Introducing Heroku Postgres 2.0 - ben_hall
https://postgres.heroku.com/blog/past/2013/11/11/heroku_postgres_20/

======
erikcw
The email sent to existing customers mentions price drops for certain plans
(text below). With the few plans I glanced at for 2.0, it doesn't look so much
like a price drop as it does a storage capacity and max connections drop.

Production plans used to allow 1TB of storage and 500 connections. Now the
smallest production plan has dropped to 64GB of storage and 60 connections.

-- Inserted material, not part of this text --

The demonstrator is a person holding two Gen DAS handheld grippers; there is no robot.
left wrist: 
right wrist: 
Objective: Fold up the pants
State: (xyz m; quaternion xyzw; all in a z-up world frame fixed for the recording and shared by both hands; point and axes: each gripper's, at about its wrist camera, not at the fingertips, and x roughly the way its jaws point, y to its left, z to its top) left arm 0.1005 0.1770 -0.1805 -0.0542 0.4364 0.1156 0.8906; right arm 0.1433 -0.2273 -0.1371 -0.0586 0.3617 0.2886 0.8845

I know Heroku is trying to run a business, and that computing resources do
cost money -- but that copy seems a bit misleading to me.

Customer email blast:

""" As someone who is already using a Heroku Postgres production database
we’re excited to ensure you’re the first to know about our new release, Heroku
Postgres 2.0. This new release continues to build on many of the great
features you may already take advantage of as well as a price drop across
certain plans. This new release highlights:

Built-in alerts around what you should do for your database, bringing a new
level of operational expertise built right into the product. The ability to
rollback your database to a specific point in time, similar to how you can
rollback bad deploys on Heroku New tiers, with our premium and enterprise
tiers including high availability with automatic failover You can read more
details about the features included within this release on our blog post.

You will be able to continue using your existing plans. While they will not
appear in the addons:list you will be able to visit the legacy pricing page
and they will continue working. We will notify you before any changes do occur
to existing plans.

Cheers, The Heroku Postgres team """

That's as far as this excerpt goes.